On January 20, the second-largest aerodrome in the country — Chhatrapati Shivaji International Airport (CSIA) at Mumbai — handled a record 980 flights in a single day, becoming the world’s busiest airport with a single runway. Even as few other airports in the world such as London’s Gatwick airport operate at a similar rate, the Mumbai airport is constrained for capacity and is near its saturation point in terms of handling flights as well as passengers. This has also had an impact on Mumbai’s contribution to the growth story of India’s aviation sector. A close look at data for top 17 air routes in India provided by research firm OAG shows that the percentage of seats allocated to sectors involving Mumbai came down to 51 per cent in 2017 from 61 per cent in 2007.
In terms of the pecking order, routes such as Mumbai-Chennai-Mumbai, Mumbai-Ahmedabad-Mumbai and Mumbai-Kolkata-Mumbai saw sharp fall in their positions according to number of seats over the 10-year period from 3rd to 10th, 8th to 15th and 12th to 17th, respectively. Apart from the Mumbai-Dubai-Mumbai route, none of the other routes involving the financial capital of India saw an increase in ranking.

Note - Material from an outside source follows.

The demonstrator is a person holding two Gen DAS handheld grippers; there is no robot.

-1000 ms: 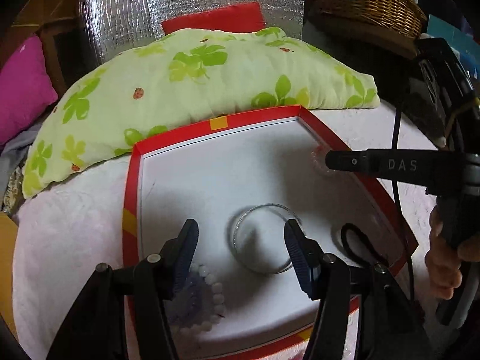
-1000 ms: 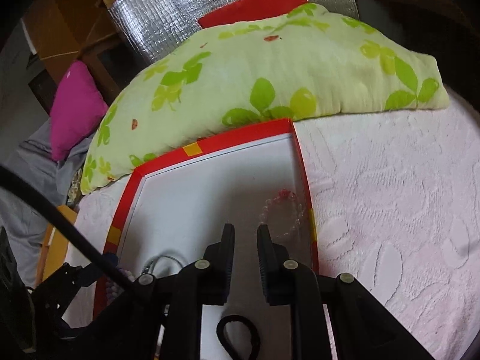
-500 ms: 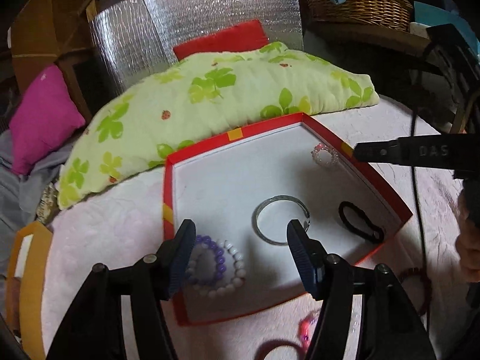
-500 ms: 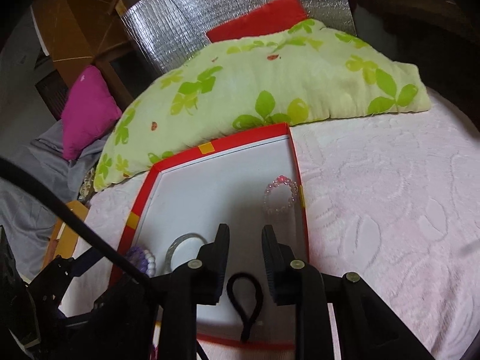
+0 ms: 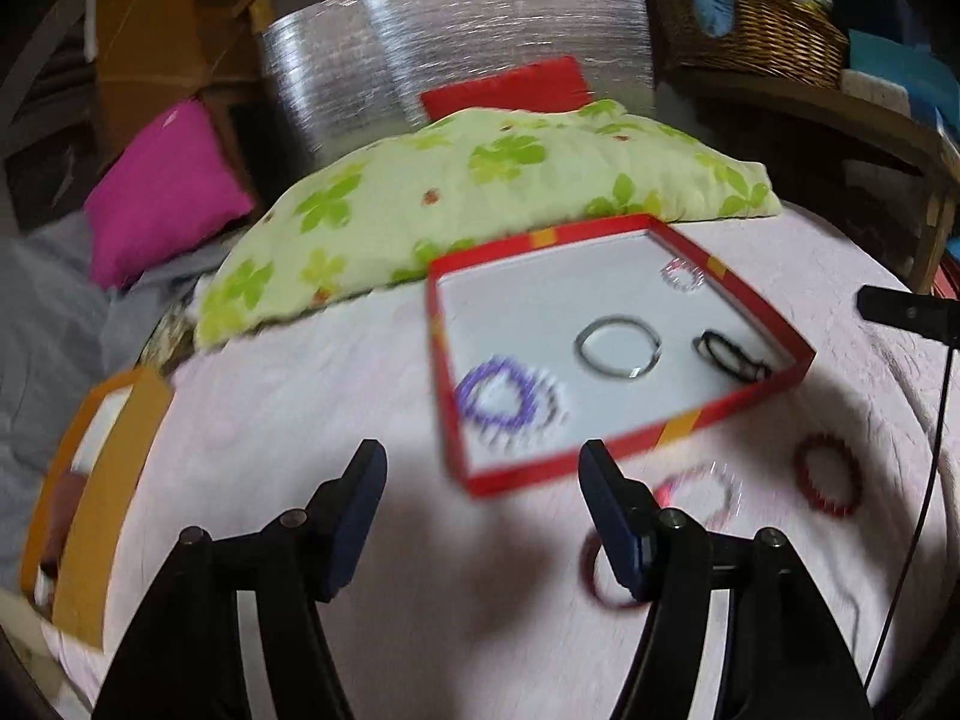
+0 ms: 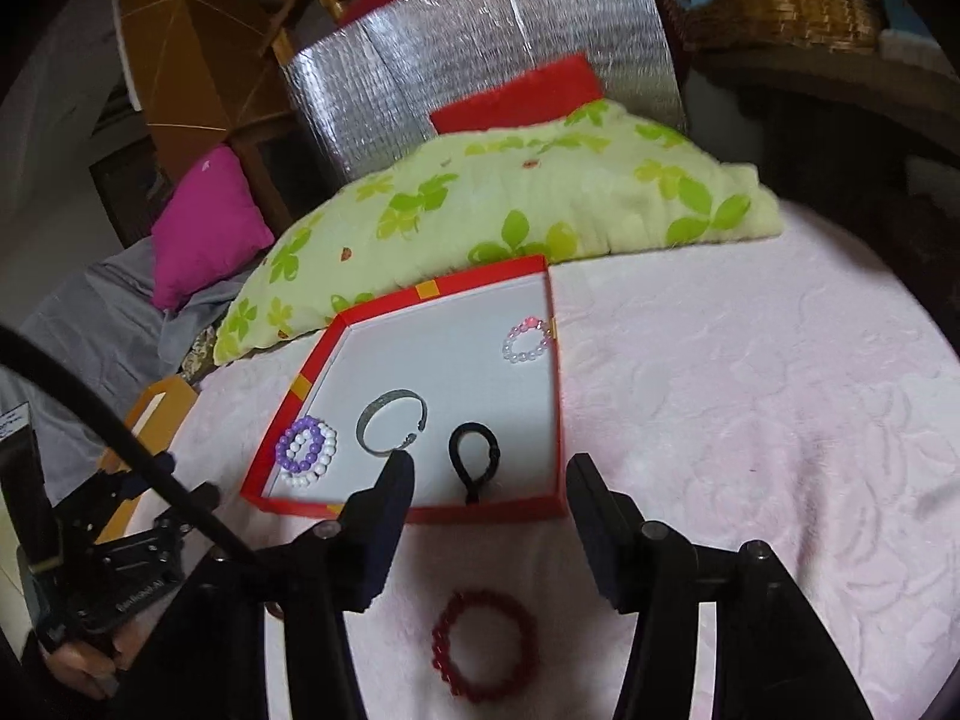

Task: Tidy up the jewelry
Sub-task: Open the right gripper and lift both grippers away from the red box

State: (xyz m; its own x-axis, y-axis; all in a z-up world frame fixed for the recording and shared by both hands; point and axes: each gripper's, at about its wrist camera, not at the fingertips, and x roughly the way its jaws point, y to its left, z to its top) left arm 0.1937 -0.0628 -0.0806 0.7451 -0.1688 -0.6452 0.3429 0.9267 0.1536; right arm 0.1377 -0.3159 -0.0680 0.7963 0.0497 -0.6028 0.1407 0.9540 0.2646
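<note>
Both tongs angling down over pink bedspread [image 6: 750, 420], short of red tray [image 6: 543, 507]. Right tongs [image 6: 489, 483] opening, nothing between; left tongs [image 5: 480, 468] opening too, empty. Dark red bead bracelet [image 6: 483, 645] lying loose below right tongs, open bedspread around. Silver bangle [image 6: 393, 423], black loop [image 6: 474, 456], purple-white beads [image 6: 306, 450], pink beads [image 6: 528, 339] sitting inside tray.
</note>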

The CSIA, which is operated by Mumbai International Airport Ltd – a joint-venture between Airports Authority of India (AAI) and a GVK-led consortium, reached 94 per cent of its maximum passenger handling capacity in 2017, according to research firm CAPA, which also said that the airport was expected to reach full capacity in 2018. Further, according to data compiled by AAI, during the nine-month period ended December 2017, Mumbai airport reported the slowest on-year growth in number of domestic aircraft movements among the top five airports of the country. While Mumbai’s domestic aircraft movements grew 2.6 per cent on year, those at Delhi, Bengaluru, Kolkata and Hyderabad grew by 11.3 per cent, 4.2 per cent, 23.1 per cent and 14 per cent, respectively.
The primary reason behind Mumbai airport nearing its full capacity is said to be the land constraints that it faces that is a key hurdle to its expansion. To address this issue, a greenfield airport is being developed at Navi Mumbai, which, once its first phase is completed by end-2019, will be able to handle up to 10 million passengers. In its second phase, expected to be complete by 2022, the airport’s capacity will increase to 25 million passengers per annum, and after the end of its third phase in 2027, it will handle 60 million passengers every year. Compared with this, the Mumbai airport’s capacity is slightly over 40 million passengers per annum.
While the CSIA only has a single runway, something that restrains growth in flight movements beyond a point, the proposed Navi Mumbai airport will have two parallel runways. During the April-December 2017 period, Mumbai airport handled 1.75 lakh domestic aircraft movements. In comparison, the Delhi airport, which has three runways, handled 2.48 lakh domestic aircraft movements during the same period. Landing and take-off of an aircraft are considered to be a separate count of movement — which means that one landing and one take-off of the same aircraft on a same flight will be considered as two movements.
Even as the financial capital of India is said to be in dire need of a second airport, the growth of country’s civil aviation sector, which has been in double digits for the last several months, is highly dependent on additional airport infrastructure, especially in major cities. While laying the foundation stone for the Navi Mumbai airport on Sunday, Prime Minister Narendra Modi had said that the need for a second airport in the Maharashtra capital was first acknowledged in 1997, when Atal Bihari Vajpayee was prime minister but no airport was developed during all these years.
“We are facing an infrastructure crisis everywhere in the world but particularly in Asia because we have to cope with a very fast growth in the number of passengers, number of aircraft in the sky. So, we must have the adaptive infrastructure in terms of air traffic control or airport to cope with that growth. But, what we are advocating for is infrastructure which has enough capacity, the good level of quality particularly technically speaking to be able to answer the requirements and the need of the airlines and of the passengers at the end of the day. And thirdly, that are affordable. As all these equipment or capacity extension take time, decision have to be made now to be implemented and effective in 5-10 years period,” International Air Transport Association’s director general and chief executive officer Alexandre de Juniac said in a statement last week.